*** Begin section ***

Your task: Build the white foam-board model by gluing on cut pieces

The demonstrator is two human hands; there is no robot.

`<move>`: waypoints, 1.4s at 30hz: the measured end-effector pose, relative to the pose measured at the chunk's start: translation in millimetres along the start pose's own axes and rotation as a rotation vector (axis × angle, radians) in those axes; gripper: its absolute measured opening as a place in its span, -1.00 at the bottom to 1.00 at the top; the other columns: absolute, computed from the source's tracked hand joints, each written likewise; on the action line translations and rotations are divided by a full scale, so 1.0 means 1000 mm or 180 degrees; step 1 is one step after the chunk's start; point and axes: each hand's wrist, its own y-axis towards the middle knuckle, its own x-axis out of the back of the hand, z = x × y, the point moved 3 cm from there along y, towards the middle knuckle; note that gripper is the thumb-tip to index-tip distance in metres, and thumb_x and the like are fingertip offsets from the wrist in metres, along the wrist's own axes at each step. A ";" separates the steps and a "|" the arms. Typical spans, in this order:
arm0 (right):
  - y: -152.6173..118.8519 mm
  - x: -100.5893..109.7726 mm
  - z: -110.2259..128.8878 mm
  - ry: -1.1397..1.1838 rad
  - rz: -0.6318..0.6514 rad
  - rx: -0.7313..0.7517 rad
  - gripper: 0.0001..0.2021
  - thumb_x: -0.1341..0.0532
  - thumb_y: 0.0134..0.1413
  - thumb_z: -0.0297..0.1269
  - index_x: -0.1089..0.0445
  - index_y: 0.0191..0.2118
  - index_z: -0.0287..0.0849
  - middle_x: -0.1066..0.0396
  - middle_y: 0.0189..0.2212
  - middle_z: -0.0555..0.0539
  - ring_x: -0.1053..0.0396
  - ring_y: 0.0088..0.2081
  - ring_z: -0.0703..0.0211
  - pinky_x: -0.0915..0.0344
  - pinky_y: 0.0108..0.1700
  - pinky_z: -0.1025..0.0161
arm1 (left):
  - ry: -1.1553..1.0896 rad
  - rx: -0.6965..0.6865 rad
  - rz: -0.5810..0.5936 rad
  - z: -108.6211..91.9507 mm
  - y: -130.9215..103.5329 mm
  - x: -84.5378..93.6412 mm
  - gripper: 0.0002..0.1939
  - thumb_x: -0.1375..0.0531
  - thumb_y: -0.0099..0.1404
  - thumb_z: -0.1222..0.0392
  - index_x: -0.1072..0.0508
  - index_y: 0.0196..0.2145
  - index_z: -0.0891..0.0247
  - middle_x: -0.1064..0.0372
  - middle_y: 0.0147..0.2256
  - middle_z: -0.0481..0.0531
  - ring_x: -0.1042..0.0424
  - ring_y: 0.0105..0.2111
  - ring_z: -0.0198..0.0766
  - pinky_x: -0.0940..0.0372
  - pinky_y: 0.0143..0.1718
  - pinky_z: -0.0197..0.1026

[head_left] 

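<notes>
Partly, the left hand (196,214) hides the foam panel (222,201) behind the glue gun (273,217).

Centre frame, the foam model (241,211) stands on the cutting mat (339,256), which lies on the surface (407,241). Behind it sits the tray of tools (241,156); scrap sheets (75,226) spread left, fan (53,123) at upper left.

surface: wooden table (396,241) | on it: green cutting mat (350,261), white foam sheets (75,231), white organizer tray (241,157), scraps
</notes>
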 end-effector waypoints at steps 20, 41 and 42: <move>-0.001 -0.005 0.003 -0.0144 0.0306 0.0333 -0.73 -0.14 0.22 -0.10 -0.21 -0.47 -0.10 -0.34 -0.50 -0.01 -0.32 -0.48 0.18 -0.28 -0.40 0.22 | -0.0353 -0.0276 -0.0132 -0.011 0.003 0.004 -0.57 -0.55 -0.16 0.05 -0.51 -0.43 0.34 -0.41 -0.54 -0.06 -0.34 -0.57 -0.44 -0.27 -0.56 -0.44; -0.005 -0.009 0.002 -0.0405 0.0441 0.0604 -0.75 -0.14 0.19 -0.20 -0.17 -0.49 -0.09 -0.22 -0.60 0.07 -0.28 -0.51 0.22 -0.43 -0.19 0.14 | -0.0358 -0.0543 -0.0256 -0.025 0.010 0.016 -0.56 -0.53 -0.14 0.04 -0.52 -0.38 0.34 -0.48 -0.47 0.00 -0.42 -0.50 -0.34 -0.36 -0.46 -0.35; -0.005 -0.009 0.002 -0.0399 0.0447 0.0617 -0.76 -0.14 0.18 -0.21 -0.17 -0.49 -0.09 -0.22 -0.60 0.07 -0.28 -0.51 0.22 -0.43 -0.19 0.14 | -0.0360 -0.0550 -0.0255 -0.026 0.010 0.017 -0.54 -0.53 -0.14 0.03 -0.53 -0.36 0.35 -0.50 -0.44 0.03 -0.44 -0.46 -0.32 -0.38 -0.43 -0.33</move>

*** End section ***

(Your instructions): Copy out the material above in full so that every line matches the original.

(The answer):
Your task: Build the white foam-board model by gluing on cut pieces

The demonstrator is two human hands; there is no robot.

`<move>`: waypoints, 1.4s at 30hz: the measured end-effector pose, relative to the pose measured at the chunk's start: translation in millimetres along the start pose's own axes and rotation as a rotation vector (axis × angle, radians) in those axes; gripper: its absolute measured opening as a place in its span, -1.00 at the bottom to 1.00 at the top; the other columns: absolute, computed from the source's tracked hand joints, each written likewise; on the action line translations and rotations are divided by a full scale, so 1.0 means 1000 mm or 180 degrees; step 1 is one step after the chunk's start; point and axes: each hand's wrist, its own y-axis towards the middle knuckle, its own x-axis out of the back of the hand, z = x × y, the point moved 3 cm from there along y, towards the middle knuckle; note that gripper is the thumb-tip to index-tip distance in metres, and thumb_x and the like are fingertip offsets from the wrist in metres, along the wrist's own axes at each step. A ";" separates the steps and a "|" the arms. Typical spans, in this order:
arm0 (right):
  - y: -152.6173..118.8519 mm
  - x: -100.5893..109.7726 mm
  - z: -110.2259..128.8878 mm
  - ry: -1.1397..1.1838 rad
  - rz: -0.6318..0.6514 rad
  - rx: -0.7313..0.7517 rad
  - gripper: 0.0001..0.2021
  - thumb_x: -0.1341..0.0532
  - thumb_y: 0.0134..0.1413
  - thumb_z: -0.0297..0.1269
  - index_x: -0.1089..0.0445
  - index_y: 0.0191..0.2118
  - index_z: -0.0287..0.0849
  - middle_x: -0.1066..0.0396
  - middle_y: 0.0189..0.2212
  - middle_z: -0.0555..0.0539
  - ring_x: -0.1053..0.0396
  - ring_y: 0.0088..0.2081
  - ring_z: -0.0703..0.0211
  - pinky_x: -0.0915..0.0344
  - pinky_y: 0.0108..0.1700
  - pinky_z: -0.1025..0.0161
arm1 (left):
  - ry: -1.1553..1.0896 rad
  - rx: -0.6965..0.6865 rad
  - rz: -0.5810..0.5936 rad
  - z: -108.6211..91.9507 mm
  - y: -130.9215..103.5329 mm
  - x: -84.5378..93.6412 mm
  - gripper: 0.0002..0.1939
  - thumb_x: -0.1375..0.0531
  - thumb_y: -0.0099..0.1404
  - thumb_z: -0.1222..0.0392
  - index_x: -0.1072..0.0508
  - index_y: 0.0196..0.2145
  - index_z: -0.0891..0.0247
  - middle_x: -0.1064..0.0372
  - middle_y: 0.0147..0.2256
  - middle_z: -0.0481..0.0531
  - ring_x: -0.1042..0.0424
  - ring_y: 0.0105..0.2111
  - ring_z: -0.0198..0.0766
  - pinky_x: -0.0940..0.0372
  - pinky_y: 0.0143..0.1718
  - pinky_z: -0.0197..0.1026

[head_left] 

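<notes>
Partly, the left hand (196,214) hides the foam panel (222,201) behind the glue gun (273,217).

Centre frame, the foam model (241,211) stands on the cutting mat (339,256), which lies on the surface (407,241). Behind it sits the tray of tools (241,156); scrap sheets (75,226) spread left, fan (53,123) at upper left.

surface: wooden table (396,241) | on it: green cutting mat (350,261), white foam sheets (75,231), white organizer tray (241,157), scraps
</notes>
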 end-effector waypoints at steps 20, 41 and 42: <move>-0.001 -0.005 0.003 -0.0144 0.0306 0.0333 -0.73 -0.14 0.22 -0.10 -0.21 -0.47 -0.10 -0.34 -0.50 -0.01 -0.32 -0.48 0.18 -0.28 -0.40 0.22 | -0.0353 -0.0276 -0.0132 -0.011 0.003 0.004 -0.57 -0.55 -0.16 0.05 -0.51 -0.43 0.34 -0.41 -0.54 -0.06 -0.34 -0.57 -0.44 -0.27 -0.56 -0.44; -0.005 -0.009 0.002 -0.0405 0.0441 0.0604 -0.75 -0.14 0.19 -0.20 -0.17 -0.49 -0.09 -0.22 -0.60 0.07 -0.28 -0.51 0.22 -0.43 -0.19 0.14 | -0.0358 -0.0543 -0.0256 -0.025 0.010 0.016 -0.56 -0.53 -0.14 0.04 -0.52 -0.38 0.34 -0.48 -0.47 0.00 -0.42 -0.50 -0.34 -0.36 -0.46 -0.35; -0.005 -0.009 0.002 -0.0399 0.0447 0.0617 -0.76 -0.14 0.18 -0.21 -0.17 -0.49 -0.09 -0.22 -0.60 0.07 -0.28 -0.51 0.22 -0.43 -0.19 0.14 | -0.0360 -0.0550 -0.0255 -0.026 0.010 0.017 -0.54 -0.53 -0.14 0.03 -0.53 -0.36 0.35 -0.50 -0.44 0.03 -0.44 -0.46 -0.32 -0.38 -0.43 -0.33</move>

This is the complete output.